[Items from a dataset]
================================

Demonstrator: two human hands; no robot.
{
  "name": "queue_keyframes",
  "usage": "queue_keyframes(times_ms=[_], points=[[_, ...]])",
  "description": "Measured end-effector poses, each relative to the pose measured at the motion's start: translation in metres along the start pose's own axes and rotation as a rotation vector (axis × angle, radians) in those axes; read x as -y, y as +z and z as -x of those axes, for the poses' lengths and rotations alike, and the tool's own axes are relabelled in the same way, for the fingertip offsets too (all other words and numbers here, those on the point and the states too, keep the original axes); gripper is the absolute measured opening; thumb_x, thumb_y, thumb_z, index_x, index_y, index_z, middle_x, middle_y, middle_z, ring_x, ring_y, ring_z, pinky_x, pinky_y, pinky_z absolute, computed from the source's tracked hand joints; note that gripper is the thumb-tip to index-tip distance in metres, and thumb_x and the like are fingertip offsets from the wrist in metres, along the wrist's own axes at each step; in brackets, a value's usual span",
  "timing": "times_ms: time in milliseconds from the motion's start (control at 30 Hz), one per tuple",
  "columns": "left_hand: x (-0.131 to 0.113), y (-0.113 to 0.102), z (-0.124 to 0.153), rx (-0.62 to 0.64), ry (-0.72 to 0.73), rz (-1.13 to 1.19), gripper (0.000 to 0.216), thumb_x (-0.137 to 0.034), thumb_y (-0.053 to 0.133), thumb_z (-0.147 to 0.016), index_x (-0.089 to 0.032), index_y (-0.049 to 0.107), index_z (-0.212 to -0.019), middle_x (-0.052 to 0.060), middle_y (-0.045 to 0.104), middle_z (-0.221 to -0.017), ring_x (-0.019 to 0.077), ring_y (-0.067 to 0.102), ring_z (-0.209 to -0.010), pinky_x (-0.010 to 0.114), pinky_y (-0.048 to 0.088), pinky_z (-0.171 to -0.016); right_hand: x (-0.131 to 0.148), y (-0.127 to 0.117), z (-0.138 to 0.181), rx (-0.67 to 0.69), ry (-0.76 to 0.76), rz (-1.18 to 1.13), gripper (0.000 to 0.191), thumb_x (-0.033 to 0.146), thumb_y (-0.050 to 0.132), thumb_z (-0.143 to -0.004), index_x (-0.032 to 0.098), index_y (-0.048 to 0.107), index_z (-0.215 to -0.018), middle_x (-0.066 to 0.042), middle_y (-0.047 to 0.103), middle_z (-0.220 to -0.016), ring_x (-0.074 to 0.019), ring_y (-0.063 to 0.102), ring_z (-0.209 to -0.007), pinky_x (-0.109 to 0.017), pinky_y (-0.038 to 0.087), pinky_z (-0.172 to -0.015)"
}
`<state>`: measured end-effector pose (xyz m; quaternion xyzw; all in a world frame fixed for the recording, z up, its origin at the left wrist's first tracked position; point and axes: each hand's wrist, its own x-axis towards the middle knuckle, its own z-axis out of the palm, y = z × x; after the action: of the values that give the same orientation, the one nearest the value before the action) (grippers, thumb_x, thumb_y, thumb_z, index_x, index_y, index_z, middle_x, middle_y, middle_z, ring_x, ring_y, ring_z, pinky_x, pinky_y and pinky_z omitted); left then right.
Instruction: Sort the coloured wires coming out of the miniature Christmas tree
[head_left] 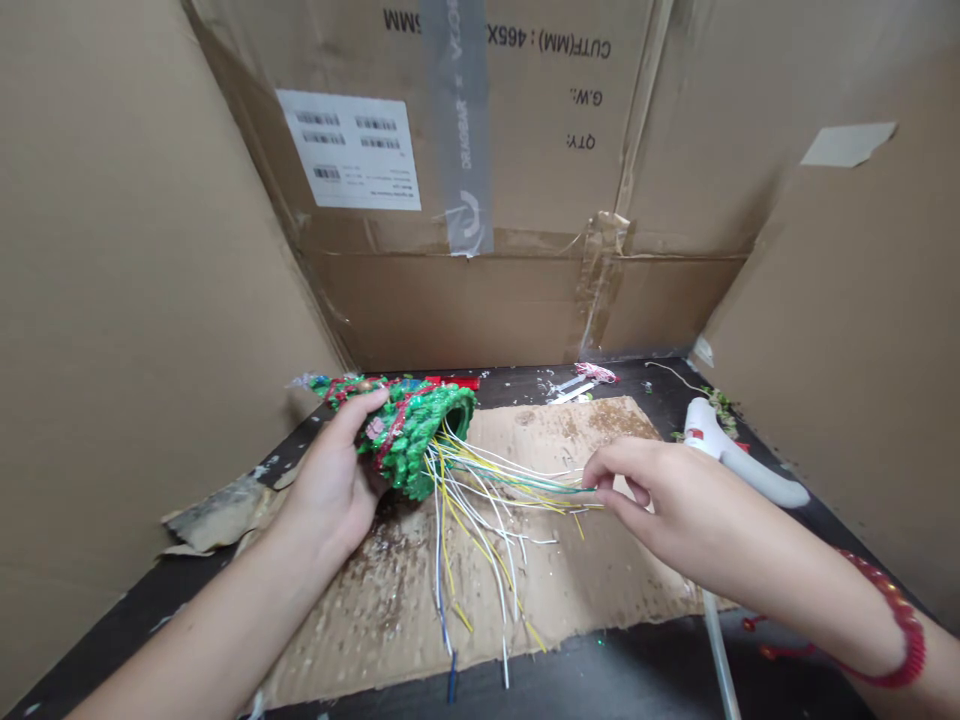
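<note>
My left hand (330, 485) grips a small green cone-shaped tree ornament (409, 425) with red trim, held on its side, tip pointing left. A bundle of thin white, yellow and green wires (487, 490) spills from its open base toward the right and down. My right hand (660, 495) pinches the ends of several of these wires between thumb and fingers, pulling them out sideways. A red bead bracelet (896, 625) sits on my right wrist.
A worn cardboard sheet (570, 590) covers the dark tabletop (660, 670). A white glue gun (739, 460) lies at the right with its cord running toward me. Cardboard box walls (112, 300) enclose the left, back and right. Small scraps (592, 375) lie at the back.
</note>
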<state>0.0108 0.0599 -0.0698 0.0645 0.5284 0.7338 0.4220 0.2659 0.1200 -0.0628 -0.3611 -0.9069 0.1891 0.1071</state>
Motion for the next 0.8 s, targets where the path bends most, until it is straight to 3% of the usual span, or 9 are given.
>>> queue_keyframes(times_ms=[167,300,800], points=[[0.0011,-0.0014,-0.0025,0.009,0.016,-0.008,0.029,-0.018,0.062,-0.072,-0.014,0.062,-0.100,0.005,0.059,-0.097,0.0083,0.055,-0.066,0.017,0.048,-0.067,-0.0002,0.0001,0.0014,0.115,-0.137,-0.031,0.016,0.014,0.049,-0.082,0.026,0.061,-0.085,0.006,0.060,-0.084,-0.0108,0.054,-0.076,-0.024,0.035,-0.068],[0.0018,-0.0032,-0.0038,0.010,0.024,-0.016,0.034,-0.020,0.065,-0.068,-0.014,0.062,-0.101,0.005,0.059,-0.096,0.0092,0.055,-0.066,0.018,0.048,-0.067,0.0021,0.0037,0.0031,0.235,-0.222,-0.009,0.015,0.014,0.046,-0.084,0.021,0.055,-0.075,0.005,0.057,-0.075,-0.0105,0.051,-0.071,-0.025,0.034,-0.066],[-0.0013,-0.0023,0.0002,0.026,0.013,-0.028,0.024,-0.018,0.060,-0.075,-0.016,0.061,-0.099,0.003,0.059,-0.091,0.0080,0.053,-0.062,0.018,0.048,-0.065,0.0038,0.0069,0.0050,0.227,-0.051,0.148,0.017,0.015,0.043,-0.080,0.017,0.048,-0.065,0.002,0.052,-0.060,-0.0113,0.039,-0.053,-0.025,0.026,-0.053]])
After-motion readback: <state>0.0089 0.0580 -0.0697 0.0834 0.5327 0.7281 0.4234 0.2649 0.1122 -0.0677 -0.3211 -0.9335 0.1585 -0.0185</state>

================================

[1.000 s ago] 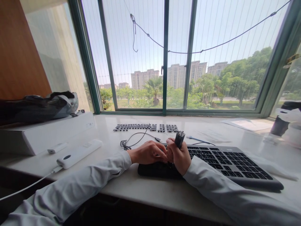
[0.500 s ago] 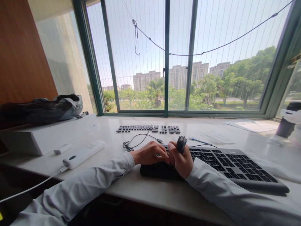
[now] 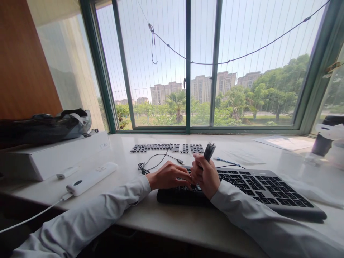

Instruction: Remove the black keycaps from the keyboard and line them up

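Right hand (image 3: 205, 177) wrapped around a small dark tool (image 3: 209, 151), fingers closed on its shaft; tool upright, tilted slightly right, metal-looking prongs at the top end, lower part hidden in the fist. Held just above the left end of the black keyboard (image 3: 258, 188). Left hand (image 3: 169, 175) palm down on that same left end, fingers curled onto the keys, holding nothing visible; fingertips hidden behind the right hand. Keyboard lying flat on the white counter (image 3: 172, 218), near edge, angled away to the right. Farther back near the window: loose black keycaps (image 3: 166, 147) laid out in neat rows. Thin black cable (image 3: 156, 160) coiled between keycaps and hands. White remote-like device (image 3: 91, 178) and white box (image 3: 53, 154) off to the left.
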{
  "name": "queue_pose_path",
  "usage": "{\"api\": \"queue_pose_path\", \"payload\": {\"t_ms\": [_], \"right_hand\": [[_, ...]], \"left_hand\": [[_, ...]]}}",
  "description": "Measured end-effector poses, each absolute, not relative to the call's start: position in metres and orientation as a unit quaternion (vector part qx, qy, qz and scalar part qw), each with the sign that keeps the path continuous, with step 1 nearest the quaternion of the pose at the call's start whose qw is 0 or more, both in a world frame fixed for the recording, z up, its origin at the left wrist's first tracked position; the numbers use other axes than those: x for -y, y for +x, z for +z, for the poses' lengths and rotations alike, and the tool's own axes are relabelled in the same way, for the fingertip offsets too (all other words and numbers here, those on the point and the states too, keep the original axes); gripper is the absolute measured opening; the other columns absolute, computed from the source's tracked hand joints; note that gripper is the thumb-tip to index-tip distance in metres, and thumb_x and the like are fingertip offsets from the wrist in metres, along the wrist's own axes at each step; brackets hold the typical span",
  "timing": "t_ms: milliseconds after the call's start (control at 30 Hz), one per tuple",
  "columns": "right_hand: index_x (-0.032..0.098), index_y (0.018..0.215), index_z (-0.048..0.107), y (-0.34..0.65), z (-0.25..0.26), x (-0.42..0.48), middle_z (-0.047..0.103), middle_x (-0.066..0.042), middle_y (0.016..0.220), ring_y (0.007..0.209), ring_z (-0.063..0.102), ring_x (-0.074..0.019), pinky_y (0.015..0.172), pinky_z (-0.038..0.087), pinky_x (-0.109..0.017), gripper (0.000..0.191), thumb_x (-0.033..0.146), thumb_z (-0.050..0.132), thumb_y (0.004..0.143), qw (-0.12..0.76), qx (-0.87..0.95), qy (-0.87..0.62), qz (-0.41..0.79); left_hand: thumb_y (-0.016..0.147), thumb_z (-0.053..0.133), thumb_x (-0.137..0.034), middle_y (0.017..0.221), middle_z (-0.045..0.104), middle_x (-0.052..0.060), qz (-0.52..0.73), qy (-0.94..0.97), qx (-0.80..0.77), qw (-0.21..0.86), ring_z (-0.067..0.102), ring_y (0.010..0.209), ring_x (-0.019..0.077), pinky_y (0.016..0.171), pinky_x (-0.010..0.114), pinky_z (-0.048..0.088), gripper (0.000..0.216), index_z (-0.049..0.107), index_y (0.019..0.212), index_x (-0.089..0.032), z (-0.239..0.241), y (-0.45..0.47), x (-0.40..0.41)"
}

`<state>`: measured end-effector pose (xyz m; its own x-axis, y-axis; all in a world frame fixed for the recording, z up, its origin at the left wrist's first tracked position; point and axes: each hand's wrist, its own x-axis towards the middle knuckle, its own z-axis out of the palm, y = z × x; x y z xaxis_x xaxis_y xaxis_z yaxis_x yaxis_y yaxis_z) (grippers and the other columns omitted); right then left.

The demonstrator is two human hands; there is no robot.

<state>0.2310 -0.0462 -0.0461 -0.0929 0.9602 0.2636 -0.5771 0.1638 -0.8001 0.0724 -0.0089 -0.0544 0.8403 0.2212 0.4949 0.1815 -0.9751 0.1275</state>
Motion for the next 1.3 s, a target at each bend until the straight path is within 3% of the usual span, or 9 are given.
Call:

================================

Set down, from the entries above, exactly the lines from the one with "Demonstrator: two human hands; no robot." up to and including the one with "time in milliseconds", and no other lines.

== Your response ==
Demonstrator: two human hands; no robot.
{
  "name": "queue_keyframes",
  "usage": "queue_keyframes(times_ms=[_], points=[[_, ...]])",
  "description": "Measured end-effector poses, each relative to the pose measured at the motion's start: translation in metres along the start pose's own axes and rotation as a rotation vector (axis × angle, radians) in those axes; read x as -y, y as +z and z as -x of those axes, for the poses' lengths and rotations alike, and the tool's own axes are relabelled in the same way, for the fingertip offsets too (all other words and numbers here, those on the point and the states too, keep the original axes); gripper is the absolute measured opening; thumb_x, thumb_y, thumb_z, index_x, index_y, index_z, middle_x, middle_y, middle_z, ring_x, ring_y, ring_z, pinky_x, pinky_y, pinky_z absolute, computed from the source's tracked hand joints; note that gripper is the thumb-tip to index-tip distance in metres, and thumb_x and the like are fingertip offsets from the wrist in metres, along the wrist's own axes at each step; in brackets, a value's usual span",
  "timing": "times_ms: time in milliseconds from the motion's start (control at 30 Hz), one per tuple",

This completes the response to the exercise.